Collected data:
+ + + + + + +
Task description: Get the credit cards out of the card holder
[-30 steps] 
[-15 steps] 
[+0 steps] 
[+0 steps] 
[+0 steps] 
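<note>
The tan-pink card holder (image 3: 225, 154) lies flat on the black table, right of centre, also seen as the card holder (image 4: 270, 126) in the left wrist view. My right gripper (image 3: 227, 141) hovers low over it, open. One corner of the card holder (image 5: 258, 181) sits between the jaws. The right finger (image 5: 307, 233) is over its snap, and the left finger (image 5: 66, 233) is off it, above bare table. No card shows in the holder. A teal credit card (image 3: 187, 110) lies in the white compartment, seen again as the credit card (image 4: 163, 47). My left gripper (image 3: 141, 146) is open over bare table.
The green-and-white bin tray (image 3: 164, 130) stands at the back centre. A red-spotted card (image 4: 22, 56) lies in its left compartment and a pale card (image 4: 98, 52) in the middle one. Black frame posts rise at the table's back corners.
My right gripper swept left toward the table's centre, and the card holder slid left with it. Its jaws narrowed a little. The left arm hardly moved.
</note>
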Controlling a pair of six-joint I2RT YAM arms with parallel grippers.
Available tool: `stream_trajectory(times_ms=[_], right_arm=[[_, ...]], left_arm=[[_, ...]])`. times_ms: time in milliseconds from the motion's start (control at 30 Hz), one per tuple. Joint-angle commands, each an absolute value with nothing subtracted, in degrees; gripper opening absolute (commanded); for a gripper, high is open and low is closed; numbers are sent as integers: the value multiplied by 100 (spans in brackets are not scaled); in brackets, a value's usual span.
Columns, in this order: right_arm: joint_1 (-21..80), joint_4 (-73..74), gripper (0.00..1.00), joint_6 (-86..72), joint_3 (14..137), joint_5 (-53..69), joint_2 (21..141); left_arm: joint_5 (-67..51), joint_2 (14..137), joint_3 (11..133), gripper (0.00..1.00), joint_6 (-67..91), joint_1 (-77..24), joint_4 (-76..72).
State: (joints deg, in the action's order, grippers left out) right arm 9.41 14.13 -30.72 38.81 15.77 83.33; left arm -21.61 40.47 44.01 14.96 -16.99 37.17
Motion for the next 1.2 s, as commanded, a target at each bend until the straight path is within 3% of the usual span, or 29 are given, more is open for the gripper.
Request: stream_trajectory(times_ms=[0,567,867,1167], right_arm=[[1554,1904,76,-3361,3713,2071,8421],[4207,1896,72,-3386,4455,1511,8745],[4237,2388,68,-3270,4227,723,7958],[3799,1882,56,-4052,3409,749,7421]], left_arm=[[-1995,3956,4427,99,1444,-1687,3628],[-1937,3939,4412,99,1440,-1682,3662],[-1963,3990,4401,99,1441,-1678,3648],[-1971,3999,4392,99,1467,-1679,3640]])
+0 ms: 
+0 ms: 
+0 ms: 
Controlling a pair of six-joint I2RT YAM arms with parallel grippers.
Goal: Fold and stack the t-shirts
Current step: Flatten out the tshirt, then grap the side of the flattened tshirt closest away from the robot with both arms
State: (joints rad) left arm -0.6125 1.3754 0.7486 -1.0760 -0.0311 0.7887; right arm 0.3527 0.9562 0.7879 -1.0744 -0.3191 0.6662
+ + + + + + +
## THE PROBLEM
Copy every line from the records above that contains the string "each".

## WORKED SOLUTION
Available tool: `stream_trajectory(times_ms=[_], right_arm=[[_, ...]], left_arm=[[_, ...]])`. times_ms: time in milliseconds from the motion's start (control at 30 Hz), one per tuple. Joint-angle commands, each an absolute value with nothing subtracted, in degrees; gripper opening absolute (commanded); for a gripper, high is open and low is closed; numbers are sent as integers: the value multiplied by 100 (spans in brackets are not scaled); in brackets, a value's usual span.
Motion for the next 1.2 s, as commanded, a target at each bend until the straight path is within 3% of the usual span, or 29 are given, more is open for the gripper.

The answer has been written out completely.